=== Data section ===
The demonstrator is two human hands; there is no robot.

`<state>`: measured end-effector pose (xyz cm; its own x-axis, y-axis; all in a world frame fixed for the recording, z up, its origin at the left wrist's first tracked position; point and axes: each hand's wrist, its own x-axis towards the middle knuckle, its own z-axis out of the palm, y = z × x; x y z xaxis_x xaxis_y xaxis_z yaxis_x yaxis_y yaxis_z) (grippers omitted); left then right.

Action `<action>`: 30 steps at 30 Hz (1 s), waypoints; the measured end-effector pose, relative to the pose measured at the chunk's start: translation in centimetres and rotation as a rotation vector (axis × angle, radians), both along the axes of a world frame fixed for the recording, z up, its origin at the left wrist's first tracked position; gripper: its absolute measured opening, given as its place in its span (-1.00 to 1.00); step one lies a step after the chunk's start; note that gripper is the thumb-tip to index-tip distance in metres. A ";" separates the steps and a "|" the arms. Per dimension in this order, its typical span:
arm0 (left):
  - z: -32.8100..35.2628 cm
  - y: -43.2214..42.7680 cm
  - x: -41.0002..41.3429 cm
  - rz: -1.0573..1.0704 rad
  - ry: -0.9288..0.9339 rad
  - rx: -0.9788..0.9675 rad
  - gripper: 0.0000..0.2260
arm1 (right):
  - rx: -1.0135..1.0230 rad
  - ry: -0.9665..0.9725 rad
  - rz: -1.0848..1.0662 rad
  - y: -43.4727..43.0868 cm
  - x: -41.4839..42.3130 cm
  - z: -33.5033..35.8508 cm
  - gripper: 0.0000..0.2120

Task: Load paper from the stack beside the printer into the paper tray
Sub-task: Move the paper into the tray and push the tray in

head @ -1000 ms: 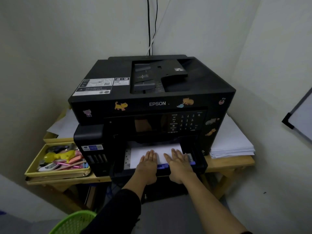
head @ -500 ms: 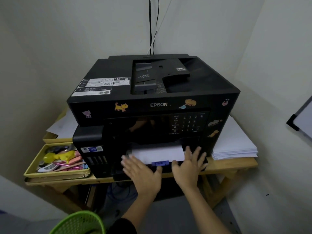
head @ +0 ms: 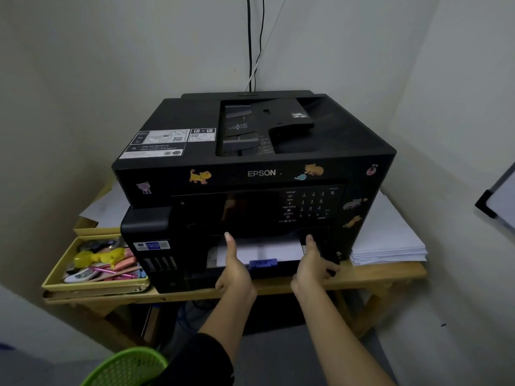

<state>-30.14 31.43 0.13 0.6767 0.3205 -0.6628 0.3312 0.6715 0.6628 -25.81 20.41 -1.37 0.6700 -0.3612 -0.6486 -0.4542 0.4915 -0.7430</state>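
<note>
The black Epson printer (head: 250, 151) stands on a wooden table. Its paper tray (head: 281, 267) sticks out a little at the lower front, with white paper (head: 267, 247) lying in it and a blue tab (head: 263, 263) at its front edge. My left hand (head: 237, 271) grips the tray's front left, thumb up over the paper and fingers under the edge. My right hand (head: 312, 267) grips the front right the same way, its fingers curled round the tray's corner. The paper stack (head: 390, 240) lies on the table right of the printer.
A yellow box (head: 55, 285) of pens and small items sits left of the printer, with loose sheets (head: 107, 207) behind it. A green basket (head: 125, 366) is at the lower left. Walls close in on both sides, and a whiteboard corner (head: 493, 201) juts in at the right.
My hands left the top of the paper, spread in front of the tray, and now grip its front edge. The tray sits further inside the printer than a second ago.
</note>
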 end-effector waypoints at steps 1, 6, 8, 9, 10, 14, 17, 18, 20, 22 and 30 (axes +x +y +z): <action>0.5 -0.1 0.0 0.033 -0.018 0.022 0.05 | 0.054 -0.033 -0.014 -0.1 0.3 -0.1 0.04; 1.7 0.3 1.6 0.213 -0.064 0.012 0.17 | 0.226 -0.093 -0.067 -0.1 2.4 0.5 0.05; 1.8 0.2 2.1 0.232 -0.007 -0.003 0.15 | 0.221 -0.080 -0.090 0.4 3.0 0.7 0.10; 1.7 0.1 2.3 0.243 0.020 -0.011 0.15 | 0.203 -0.071 -0.094 0.6 3.2 0.7 0.10; 1.5 0.2 2.6 0.244 0.046 -0.019 0.14 | 0.183 -0.063 -0.091 0.7 3.3 0.6 0.10; 0.7 0.3 3.5 0.275 0.065 -0.036 0.09 | 0.162 -0.047 -0.077 0.7 3.7 0.1 0.07; 0.3 0.4 4.0 0.298 0.067 -0.046 0.10 | 0.154 -0.038 -0.090 0.9 4.0 0.2 0.06; 0.2 0.4 4.1 0.307 0.062 -0.055 0.10 | 0.155 -0.036 -0.100 1.0 4.1 0.3 0.04; 0.1 0.4 4.3 0.334 0.055 -0.066 0.12 | 0.174 -0.037 -0.116 1.0 4.2 0.4 0.01; 0.0 0.3 4.6 0.351 0.044 -0.072 0.12 | 0.204 -0.052 -0.124 1.0 4.3 0.2 -0.03; -1.7 1.8 4.7 0.224 -0.175 -0.037 -0.23 | 0.338 -0.215 -0.093 0.7 5.6 -0.6 -0.30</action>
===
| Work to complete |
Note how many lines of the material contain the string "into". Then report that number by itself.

| Written answer |
2